Saudi Arabia: OPEC+ oil production cuts can continue past March if needed

The OPEC+ oil production cuts can “absolutely” continue past the first quarter if needed, Saudi Energy Minister Prince Abdulaziz bin Salman said, as he pledged the curbs would be delivered in full.

Last week, the OPEC+ oil producers reached an agreement to implement voluntary production cuts amounting to approximately 2.2 million barrels per day (bpd) in early 2024.

The Saudi energy minister, in an interview with Bloomberg, said the supply reductions announced last week of more than 2 million bpd – about half of which are coming from Saudi Arabia – will only be withdrawn after consideration of market conditions and using a “phased-in approach.”

Furthermore, Saudi Arabia has announced a voluntary extension of its 1 million bpd oil production cut, which began in July, until the end of the first quarter of 2024.

Supporting market stability

The Ministry of Energy, in coordination with select countries participating in the OPEC+ agreement, has announced that Saudi Arabia’s production will be maintained at approximately 9 million bpd until the end of March. These additional reductions are aimed at supporting market stability and will be gradually restored in accordance with prevailing market conditions.

A source from the Ministry of Energy, as reported by the Saudi Press Agency (SPA), stated that this production cut is in addition to the previously announced voluntary cut of 500 thousand barrels per day by the kingdom in April 2023, which will now be extended until the end of December 2024. Other countries such as Algeria, Kuwait, the United Arab Emirates (UAE), and Oman have also announced voluntary cuts.

During an interview with Bloomberg, Prince Abdulaziz addressed concerns about crude oil prices, which remained below their pre-OPEC+ levels and were trading near $79 a barrel in London. Market observers expressed doubts about whether all the promised supply cuts would actually materialize, with only about half of the cuts being genuinely new.
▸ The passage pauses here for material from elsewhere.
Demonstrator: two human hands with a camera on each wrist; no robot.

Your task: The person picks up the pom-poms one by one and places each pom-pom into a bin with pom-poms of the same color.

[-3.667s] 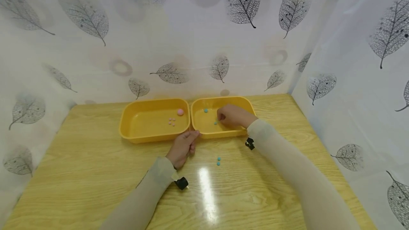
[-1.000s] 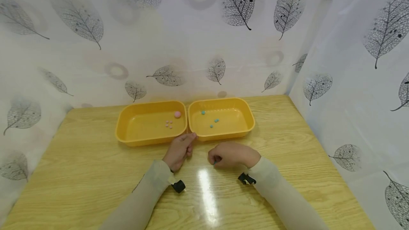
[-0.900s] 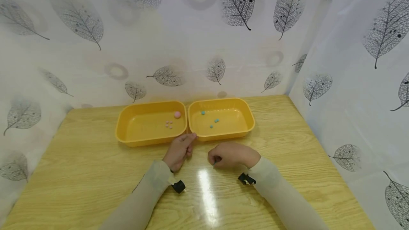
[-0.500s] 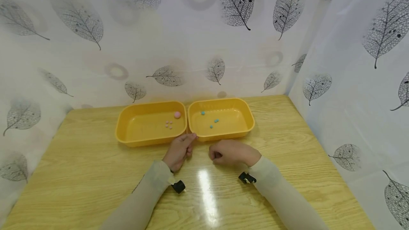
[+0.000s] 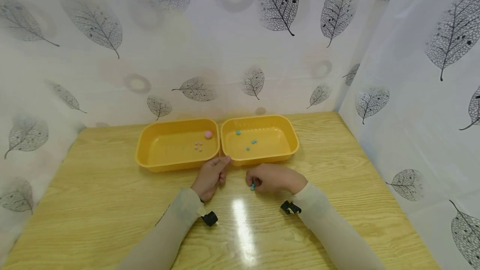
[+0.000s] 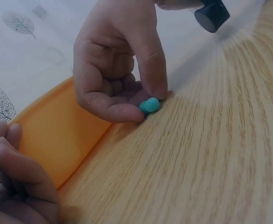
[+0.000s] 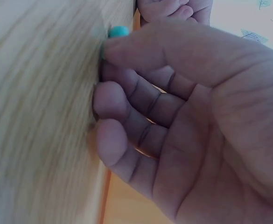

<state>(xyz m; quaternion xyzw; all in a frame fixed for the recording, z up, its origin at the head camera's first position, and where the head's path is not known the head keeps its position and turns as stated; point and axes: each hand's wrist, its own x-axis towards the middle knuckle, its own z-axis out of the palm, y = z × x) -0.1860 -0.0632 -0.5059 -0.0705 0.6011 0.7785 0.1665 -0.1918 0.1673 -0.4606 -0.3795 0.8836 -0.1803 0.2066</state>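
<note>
While right hand [image 5: 275, 178] pinches teal bead [image 5: 253, 186] — trays [image 5: 262, 161] hold beads.

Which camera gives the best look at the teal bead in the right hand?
The left wrist view: the teal bead shows large and sharp, pinched by the right hand just above the table. The head view shows a tiny speck; the right wrist view shows only its edge past a fingertip.

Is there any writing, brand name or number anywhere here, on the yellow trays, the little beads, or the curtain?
None: no readable text in any view.
The two yellow trays are plain, the teal bead pinched by the right hand is unmarked, and the curtain bears only leaf and ring prints.
</note>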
Prince Abdulaziz sought to dispel these doubts, affirming in a Monday interview in Riyadh that he firmly believes a reduction of 2.2 million bpd will indeed occur.

He expressed confidence that this reduction would even offset the usual inventory builds that typically occur in the first quarter, highlighting positive indications of improving demand.

Regarding the agreement between OPEC and its allies, there is a particular focus on Russia and how it will contribute. Unlike OPEC members, Russia’s contribution comes from export restrictions rather than explicit production cuts, according to Bloomberg.

Prince Abdulaziz expressed his preference for a production cut but Russia has consistently argued that severe winter weather and geological conditions make it challenging to reduce production in the early months of the year.

“We made an effort,” Prince Abdulaziz remarked, acknowledging the difficulties Russia faces in cutting production during winter.

Meanwhile, OPEC Secretary-General Haitham Al Ghais emphasized that advocating for oil to remain underground would not result in an energy transition but rather create chaos in the sector.

He stated that saying oil must stay in the ground will lead to energy chaos.

“We don’t feel that vilifying [the] industry is a constructive approach,” Al Ghais said.